■ **Task brief**: Omit the pictures and print exactly the lines of the listing below, starting at the first and ending at the line containing "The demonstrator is".
── Supplied material
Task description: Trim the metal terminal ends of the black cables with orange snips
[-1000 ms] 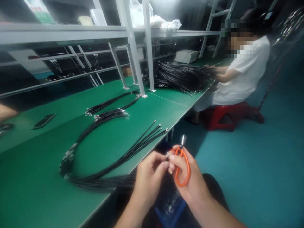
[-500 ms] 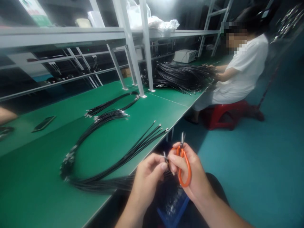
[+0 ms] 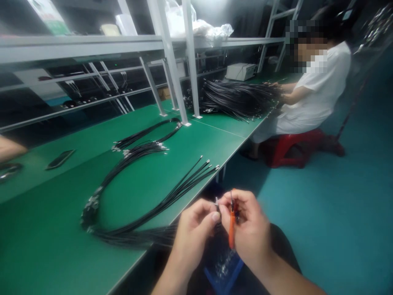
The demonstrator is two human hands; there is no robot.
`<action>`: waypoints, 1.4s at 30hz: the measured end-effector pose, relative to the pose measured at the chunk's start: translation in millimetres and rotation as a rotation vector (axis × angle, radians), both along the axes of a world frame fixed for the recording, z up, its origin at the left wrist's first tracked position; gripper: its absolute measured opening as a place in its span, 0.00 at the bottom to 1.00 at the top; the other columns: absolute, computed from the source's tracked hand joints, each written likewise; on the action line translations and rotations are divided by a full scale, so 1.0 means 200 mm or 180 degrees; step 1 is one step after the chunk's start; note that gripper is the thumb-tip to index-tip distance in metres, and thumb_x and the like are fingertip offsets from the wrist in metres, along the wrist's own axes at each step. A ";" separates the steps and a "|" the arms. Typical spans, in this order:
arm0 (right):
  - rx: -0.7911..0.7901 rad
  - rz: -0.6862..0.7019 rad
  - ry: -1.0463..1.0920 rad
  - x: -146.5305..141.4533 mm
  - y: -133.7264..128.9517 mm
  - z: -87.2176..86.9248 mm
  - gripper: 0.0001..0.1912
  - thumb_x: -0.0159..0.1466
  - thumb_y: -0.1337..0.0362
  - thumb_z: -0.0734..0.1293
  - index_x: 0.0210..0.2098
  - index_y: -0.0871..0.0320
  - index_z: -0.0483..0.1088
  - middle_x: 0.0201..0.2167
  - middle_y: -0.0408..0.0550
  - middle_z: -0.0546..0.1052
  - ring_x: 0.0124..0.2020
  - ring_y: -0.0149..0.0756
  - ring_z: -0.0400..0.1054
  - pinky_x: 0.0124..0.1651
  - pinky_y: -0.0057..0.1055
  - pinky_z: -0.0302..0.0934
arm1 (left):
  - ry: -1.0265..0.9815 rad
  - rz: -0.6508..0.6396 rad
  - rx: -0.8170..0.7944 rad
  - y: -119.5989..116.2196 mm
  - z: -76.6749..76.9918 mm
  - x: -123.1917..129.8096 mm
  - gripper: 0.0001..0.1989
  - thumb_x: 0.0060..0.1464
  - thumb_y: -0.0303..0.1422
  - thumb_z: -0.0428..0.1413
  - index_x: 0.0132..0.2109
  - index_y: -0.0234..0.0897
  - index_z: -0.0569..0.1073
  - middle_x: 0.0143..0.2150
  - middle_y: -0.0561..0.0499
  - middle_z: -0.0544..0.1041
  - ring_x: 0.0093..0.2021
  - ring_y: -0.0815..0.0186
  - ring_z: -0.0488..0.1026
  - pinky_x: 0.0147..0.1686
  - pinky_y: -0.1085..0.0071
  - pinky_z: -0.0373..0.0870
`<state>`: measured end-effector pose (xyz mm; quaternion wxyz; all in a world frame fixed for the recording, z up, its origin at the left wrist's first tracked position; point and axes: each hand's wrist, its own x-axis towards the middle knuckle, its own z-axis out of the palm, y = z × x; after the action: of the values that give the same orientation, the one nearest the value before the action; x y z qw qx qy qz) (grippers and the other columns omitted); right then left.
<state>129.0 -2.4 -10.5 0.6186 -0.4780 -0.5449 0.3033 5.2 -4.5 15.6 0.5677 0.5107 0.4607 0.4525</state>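
Seated worker, both bare hands raised together off the edge of a green table [image 3: 135, 205], over the lap.

Left hand [image 3: 196, 227]: thumb and forefinger pinched closely on a dark cable end [image 3: 217, 205], a pale tip sticking up between the two hands. Fine detail there too small to make out.

Right hand [image 3: 250, 221]: fingers curled around orange-handled scissors [image 3: 231, 231], held roughly upright, handles down. Its thumb and fingertips come up to the same pale tip; whether they grip it, I cannot tell.

Below the hands, a blue tray [image 3: 236, 273] with small shiny bits in it, blurred.

On the table, left of the hands: a long bundle of black cables [image 3: 153, 213], curving in a loop, metal-tipped ends fanned near the edge. Farther back, a smaller looped bundle [image 3: 144, 130] beside a shelf post [image 3: 192, 69]. Dark phone [image 3: 60, 159] lying flat at far left, near part of another person's arm [image 3: 10, 149].

Up the table, a co-worker [image 3: 322, 90] in white on a red stool [image 3: 288, 147], hands at a big heap of black cables [image 3: 236, 96].
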 end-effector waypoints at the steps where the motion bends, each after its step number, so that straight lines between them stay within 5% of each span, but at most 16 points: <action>1: 0.0086 -0.0099 -0.0090 0.00 0.00 -0.02 0.13 0.59 0.71 0.67 0.41 0.50 0.65 0.33 0.41 0.75 0.33 0.32 0.72 0.35 0.26 0.67 | -0.0013 0.0052 0.0002 0.00 0.00 0.00 0.10 0.53 0.35 0.58 0.29 0.34 0.70 0.25 0.56 0.67 0.23 0.74 0.61 0.24 0.78 0.58; 7: -0.0093 -0.0090 -0.0225 0.06 -0.06 -0.03 0.15 0.58 0.70 0.67 0.43 0.50 0.65 0.34 0.43 0.75 0.34 0.33 0.72 0.35 0.27 0.67 | -0.0091 0.0315 0.0085 0.02 -0.02 -0.02 0.08 0.52 0.34 0.59 0.30 0.35 0.72 0.27 0.55 0.71 0.23 0.75 0.64 0.26 0.78 0.63; 10: -0.0874 0.0598 0.0315 0.08 -0.11 0.02 0.17 0.55 0.67 0.69 0.44 0.53 0.66 0.35 0.45 0.75 0.34 0.35 0.72 0.35 0.28 0.67 | -0.0061 0.0393 0.0201 0.03 -0.04 -0.03 0.06 0.53 0.34 0.59 0.32 0.36 0.73 0.28 0.55 0.72 0.24 0.74 0.66 0.26 0.78 0.64; 13: -0.1744 0.1321 0.0978 0.09 -0.14 0.08 0.14 0.52 0.65 0.72 0.38 0.58 0.69 0.26 0.42 0.73 0.23 0.29 0.67 0.26 0.25 0.63 | 0.0012 0.0532 0.0358 0.03 -0.05 -0.03 0.04 0.53 0.33 0.58 0.33 0.36 0.73 0.29 0.55 0.72 0.25 0.73 0.66 0.27 0.77 0.65; 17: -0.2574 0.1600 0.1378 0.08 -0.12 0.11 0.14 0.50 0.63 0.73 0.33 0.61 0.70 0.19 0.40 0.71 0.12 0.20 0.54 0.14 0.20 0.48 | 0.0136 0.0612 0.0562 0.04 -0.05 -0.02 0.03 0.54 0.31 0.57 0.33 0.37 0.74 0.29 0.55 0.72 0.26 0.72 0.66 0.28 0.77 0.65; 33: -0.2629 0.1301 0.1296 0.03 -0.07 0.09 0.10 0.50 0.65 0.71 0.32 0.61 0.69 0.18 0.40 0.72 0.07 0.19 0.54 0.10 0.19 0.43 | 0.0391 0.0409 0.0510 0.02 -0.06 0.00 0.04 0.55 0.31 0.56 0.33 0.37 0.73 0.29 0.54 0.73 0.29 0.69 0.71 0.29 0.75 0.67; 42: -0.2682 0.1532 0.1363 0.07 -0.11 0.05 0.08 0.58 0.61 0.68 0.32 0.58 0.65 0.18 0.37 0.70 0.07 0.17 0.51 0.09 0.16 0.39 | 0.0509 0.0400 0.0530 0.03 -0.07 0.00 0.04 0.54 0.31 0.57 0.33 0.37 0.74 0.29 0.53 0.74 0.29 0.67 0.71 0.30 0.74 0.67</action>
<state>142.3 -23.9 -1.0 0.3832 -0.4739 -0.3317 0.7201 6.1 0.7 2.1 0.4553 0.5607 0.4964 0.4817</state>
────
■ **Task output**:
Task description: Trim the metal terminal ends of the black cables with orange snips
[-1000 ms] 
[-500 ms] 
[+0 ms] 
The demonstrator is two human hands; there is no robot.

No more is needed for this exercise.